RFC 1288: time-improvements

libs (types-libstd | time)

Summary

This RFC proposes several new types and associated APIs for working with times in Rust. The primary new types are Instant, for working with time that is guaranteed to be monotonic, and SystemTime, for working with times across processes on a single system (usually internally represented as a number of seconds since an epoch).

Motivations

The primary motivation of this RFC is to flesh out a larger set of APIs for representing instants in time and durations of time.

For various reasons that this RFC will explore, APIs related to time are fairly error-prone and have a number of caveats that programmers do not expect.

Rust APIs tend to expose more of these kinds of caveats through their APIs, in order to help programmers become aware of and handle edge-cases. At the same time, un-ergonomic APIs can work against that goal.

This RFC attempts to balance the desire to expose common footguns and help programmers handle edge-cases with a desire to avoid creating so many hoops to jump through that the useful caveats get ignored.
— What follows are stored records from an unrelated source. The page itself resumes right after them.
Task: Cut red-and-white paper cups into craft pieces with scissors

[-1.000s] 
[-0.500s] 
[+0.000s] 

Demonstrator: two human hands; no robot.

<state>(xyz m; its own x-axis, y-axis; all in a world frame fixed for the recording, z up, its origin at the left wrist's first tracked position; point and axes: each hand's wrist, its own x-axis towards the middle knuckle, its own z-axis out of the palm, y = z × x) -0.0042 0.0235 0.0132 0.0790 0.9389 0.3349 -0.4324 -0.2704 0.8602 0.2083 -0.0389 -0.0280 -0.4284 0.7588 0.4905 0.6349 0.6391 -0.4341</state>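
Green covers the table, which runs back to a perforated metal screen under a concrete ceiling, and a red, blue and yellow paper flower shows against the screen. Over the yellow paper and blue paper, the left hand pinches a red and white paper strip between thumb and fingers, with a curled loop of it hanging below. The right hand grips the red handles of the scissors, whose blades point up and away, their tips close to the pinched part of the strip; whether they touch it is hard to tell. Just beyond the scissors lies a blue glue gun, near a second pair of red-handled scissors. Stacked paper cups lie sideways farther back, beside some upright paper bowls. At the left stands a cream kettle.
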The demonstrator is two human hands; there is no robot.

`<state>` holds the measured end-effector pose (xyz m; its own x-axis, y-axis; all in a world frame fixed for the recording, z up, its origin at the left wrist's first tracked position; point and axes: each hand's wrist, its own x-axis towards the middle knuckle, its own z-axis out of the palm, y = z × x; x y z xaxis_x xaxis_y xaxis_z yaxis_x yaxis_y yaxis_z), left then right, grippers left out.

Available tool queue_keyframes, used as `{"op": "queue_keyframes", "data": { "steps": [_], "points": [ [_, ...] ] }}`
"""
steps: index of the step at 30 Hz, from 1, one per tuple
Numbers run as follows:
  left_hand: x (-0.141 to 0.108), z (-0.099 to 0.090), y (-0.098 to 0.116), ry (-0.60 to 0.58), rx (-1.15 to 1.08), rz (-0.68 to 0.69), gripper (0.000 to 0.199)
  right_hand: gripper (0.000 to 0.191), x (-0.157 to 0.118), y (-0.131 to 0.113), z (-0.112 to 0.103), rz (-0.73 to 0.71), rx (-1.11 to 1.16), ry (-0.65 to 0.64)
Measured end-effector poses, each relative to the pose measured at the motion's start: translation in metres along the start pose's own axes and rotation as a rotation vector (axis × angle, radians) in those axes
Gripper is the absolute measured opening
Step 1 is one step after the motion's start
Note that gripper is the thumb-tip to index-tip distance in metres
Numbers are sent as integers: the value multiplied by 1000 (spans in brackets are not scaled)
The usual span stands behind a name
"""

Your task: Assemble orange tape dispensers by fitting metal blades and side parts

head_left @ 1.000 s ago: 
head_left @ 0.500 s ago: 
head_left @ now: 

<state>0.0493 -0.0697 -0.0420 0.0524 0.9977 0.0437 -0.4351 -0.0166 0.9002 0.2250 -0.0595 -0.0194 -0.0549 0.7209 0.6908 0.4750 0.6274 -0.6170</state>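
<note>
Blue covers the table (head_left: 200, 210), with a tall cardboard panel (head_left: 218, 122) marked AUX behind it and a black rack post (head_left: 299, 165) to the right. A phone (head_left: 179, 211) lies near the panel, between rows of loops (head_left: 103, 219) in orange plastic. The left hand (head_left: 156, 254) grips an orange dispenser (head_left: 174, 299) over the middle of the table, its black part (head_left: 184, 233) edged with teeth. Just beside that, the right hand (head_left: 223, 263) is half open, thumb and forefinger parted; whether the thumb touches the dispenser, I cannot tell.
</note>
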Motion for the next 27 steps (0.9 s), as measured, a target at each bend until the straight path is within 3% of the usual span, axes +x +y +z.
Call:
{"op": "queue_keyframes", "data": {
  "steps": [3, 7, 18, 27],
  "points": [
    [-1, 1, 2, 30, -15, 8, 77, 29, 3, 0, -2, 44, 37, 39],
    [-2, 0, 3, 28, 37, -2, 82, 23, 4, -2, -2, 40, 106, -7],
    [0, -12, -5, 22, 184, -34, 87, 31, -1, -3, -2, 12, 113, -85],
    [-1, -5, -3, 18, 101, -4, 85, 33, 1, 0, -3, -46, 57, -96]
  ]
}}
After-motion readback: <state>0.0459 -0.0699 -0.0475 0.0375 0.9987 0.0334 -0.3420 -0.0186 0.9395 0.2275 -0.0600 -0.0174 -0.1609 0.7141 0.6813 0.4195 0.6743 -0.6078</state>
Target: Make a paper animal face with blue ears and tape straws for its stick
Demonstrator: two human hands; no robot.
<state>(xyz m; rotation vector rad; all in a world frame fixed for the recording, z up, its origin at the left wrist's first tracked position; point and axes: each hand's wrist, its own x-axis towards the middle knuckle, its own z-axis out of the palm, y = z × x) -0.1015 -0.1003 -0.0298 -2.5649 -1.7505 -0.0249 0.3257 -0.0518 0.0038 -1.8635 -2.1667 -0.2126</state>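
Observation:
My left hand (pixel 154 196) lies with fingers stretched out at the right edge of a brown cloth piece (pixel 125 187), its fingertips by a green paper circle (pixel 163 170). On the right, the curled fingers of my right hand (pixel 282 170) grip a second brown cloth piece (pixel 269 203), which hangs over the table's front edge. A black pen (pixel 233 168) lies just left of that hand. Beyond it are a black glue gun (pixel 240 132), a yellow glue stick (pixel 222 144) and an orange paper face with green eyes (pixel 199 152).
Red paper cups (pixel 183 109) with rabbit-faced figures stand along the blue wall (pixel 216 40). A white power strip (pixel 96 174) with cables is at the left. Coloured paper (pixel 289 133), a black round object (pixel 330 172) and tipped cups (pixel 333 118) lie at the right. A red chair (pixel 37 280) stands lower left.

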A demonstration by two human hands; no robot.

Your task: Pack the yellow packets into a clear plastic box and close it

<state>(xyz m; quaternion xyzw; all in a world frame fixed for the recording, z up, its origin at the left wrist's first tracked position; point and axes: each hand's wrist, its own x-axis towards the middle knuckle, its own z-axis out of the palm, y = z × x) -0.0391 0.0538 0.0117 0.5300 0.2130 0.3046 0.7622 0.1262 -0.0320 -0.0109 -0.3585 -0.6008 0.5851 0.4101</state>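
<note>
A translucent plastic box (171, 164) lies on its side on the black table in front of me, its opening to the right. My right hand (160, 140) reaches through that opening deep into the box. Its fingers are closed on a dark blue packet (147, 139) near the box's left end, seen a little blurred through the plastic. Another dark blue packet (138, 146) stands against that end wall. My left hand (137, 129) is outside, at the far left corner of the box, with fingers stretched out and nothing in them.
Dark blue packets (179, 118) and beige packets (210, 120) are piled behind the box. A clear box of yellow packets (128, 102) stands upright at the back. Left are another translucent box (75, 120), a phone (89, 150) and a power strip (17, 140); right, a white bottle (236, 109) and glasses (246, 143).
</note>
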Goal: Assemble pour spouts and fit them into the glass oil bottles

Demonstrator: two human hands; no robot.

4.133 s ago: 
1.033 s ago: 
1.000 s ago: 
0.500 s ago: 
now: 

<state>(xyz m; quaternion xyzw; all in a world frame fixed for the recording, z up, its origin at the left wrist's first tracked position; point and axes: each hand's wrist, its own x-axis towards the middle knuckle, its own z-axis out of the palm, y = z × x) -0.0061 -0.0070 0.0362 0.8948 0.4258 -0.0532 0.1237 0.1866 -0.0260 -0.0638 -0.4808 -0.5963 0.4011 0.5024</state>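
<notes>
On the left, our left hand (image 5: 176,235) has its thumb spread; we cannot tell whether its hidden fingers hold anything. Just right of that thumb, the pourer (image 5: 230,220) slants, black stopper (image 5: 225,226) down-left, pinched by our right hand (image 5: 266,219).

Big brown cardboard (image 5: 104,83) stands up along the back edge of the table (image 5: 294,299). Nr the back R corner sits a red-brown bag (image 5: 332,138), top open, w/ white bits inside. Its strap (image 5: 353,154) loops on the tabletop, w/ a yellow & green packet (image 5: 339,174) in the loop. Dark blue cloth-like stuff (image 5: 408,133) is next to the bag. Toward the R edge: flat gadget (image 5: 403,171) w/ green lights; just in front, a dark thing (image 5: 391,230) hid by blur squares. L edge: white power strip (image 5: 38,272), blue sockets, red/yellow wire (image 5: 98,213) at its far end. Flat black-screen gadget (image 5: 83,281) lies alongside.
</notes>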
At a high level, this RFC covers two concepts related to time:

We would like to be able to do some basic operations with these instants:

However, there are a number of problems that arise when trying to define these types and operations.

First of all, with the exception of moments in time created using system APIs that guarantee monotonicity (because they were created within a single process, or created during since the last boot), moments in time are not monotonic. A simple example of this is that if a program creates two files sequentially, it cannot assume that the creation time of the second file is later than the creation time of the first file.

This is because NTP (the network time protocol) can arbitrarily change the system clock, and can even rewind time. This kind of time travel means that the "system time-line" is not continuous and monotonic, which is something that programmers very often forget when writing code involving machine times.

This design attempts to help programmers avoid some of the most egregious and unexpected consequences of this kind of "time travel".


Leap seconds, which cannot be predicted, mean that it is impossible to reliably add a number of seconds to a particular moment in time represented as a human date and time ("1 million seconds from 2015-09-20 at midnight").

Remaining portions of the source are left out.